Our Pivotal Moment

Fair Wisconsin Executive Director Katie Belanger provides post-election analysis and a message for our state’s elected officials.

“Senator Tammy Baldwin.” That has quite the ring to it, doesn’t it?

Ten years ago, I got my first political job working for Congresswoman Tammy Baldwin. Tammy was running for her third term in Congress; Ron Greer was our opponent. His entire platform centered on the fact that Tammy was a lesbian and therefore unfit to lead.

I thought of this as I stood in the ballroom of the Monona Terrace on Tuesday, November 6, 2012, as Senator-elect Tammy Baldwin strode out onto the stage to deliver her victory speech. Only ten years ago, her sexual orientation was the entire reason someone ran against her.

In this election, the best the opposition could come up with was a video of Tammy. In it, she was DANCING. At a PRIDE festival. To the song “Wonder Woman.” Totally shocking, I know.

The e-mail from Thompson’s campaign staffer in which he shared the video included a snide question about whether or not Tammy represented “Heartland Values.” It was to be the theme of her Democratic National Convention speech that evening.

Well, I guess he got his answer: ABSOLUTELY, YES.

Tammy often quotes Dr. Reverend Martin Luther King Jr.’s statement, “The arc of the moral universe is long, but it bends toward justice.” Somewhere on that arc there must be room for a little bit of irony, because the same voters who six years ago approved a hateful referendum banning marriage equality and civil unions just elected a lesbian—and not just any lesbian, but one who dared dance in public at a pride parade.

I think this demonstrates that the people of Wisconsin are in a particularly interesting place when it comes to LGBTQ equality. We don’t all agree on the theory, the faceless issues with confusing acronyms. But when we know someone who is lesbian, gay, bisexual or transgender, the issues are transformed into human beings with hopes, dreams, fears, responsibilities, and everything else that we all feel.

The voters of Wisconsin still aren’t ready to vote in favor of full marriage equality, but they will vote for a lesbian and they will elect a president and vice president who are the first in our nation’s history to support marriage equality and inclusive nondiscrimination laws.

That’s the true victory for equality in Wisconsin, and that’s the difference six years can make—six years of sharing stories, making connections, and organizing our communities.

Wisconsin wasn’t the only state making significant gains on Election Day. Maine, Maryland, and Washington voters passed marriage equality, marking the first time marriage has passed by popular vote. Voters in Minnesota did what no state has been able to do before: defeat an anti-gay referendum.

These four state victories are the first time that this movement has ever won at the ballot box.
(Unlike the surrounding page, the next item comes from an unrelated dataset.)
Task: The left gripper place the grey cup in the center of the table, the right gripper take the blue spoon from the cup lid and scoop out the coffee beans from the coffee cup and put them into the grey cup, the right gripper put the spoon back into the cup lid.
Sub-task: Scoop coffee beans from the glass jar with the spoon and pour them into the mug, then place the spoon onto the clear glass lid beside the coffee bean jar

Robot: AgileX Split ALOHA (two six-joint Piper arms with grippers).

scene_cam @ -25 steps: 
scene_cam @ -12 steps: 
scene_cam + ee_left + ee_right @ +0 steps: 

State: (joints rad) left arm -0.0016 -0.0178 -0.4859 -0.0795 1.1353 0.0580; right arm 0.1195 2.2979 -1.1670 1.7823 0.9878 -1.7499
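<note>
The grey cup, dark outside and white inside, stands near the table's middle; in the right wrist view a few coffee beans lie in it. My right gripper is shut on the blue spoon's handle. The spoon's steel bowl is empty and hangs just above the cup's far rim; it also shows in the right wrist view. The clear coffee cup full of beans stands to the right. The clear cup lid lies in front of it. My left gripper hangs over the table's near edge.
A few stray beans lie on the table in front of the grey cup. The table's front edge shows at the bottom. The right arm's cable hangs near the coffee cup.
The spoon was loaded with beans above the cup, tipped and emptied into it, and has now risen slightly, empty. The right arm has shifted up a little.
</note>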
We still believe that inalienable rights and equality should not be put to a vote, but the fact that these issues can succeed by popular vote in such diverse states sends a strong message that the majority of our citizens are now willing to stand up for fairness and equality.

Voters in Wisconsin’s second congressional district elected State Rep. Mark Pocan to succeed Tammy Baldwin in Congress, marking the first time an openly gay person was elected to succeed an openly gay person in Congress.

Iowa voters re-elected the last Iowa State Supreme Court Justice who ruled in favor of marriage equality in 2009. Just two years ago, three justices were ousted because of that landmark decision.

Finally, our country elected the first president and vice president who support full marriage equality and protections for transgender individuals.

And one short week after the election, Paul Ryan’s hometown of Janesville, Wis., passed domestic partner benefits for their city employees.

The message is clear: Achieving equality is not a matter of “if,” but “when.”

However, there is a significant disconnect between the gains we made on equality issues and who we elected to the Wisconsin legislature on November 6.

Many of our state elected leaders need to catch up with the voters of this state, and they need to do it quickly. Marriage equality is becoming the deciding issue at the federal level. A recent poll conducted by Community Marketing, Inc. indicates that 90 percent of LGBTQ voters voted to re-elect President Obama.

Additionally, half of the voting population is made up of what the Voter Participation Center calls “The Rising American Electorate.” This group includes unmarried women, people of color, and young voters. Historically underrepresented in our democracy, these voters represent the largest growth in the electorate, and they tend to vote for fairness and equality.

Not only is marriage equality gaining traction at a rapid pace, but the electorate is also in the midst of a significant transformation. Wisconsin’s state officials need to take heed of that change and figure out a way move beyond LGBTQ equality as a wedge issue, or an issue we don’t discuss at all, and find a way to move forward together.

I believe that ten years from now, we will see November 6, 2012 as a pivotal day in the LGBTQ equality movement. It wasn’t the day we achieved full equality, but is the day that makes that hope an eventuality.

Katie Belanger has been Fair Wisconsin’s Executive Director since 2009. She also currently serves as the Board Co-Chair for the Equality Federation, the national alliance of state-based LGBT advocacy organizations.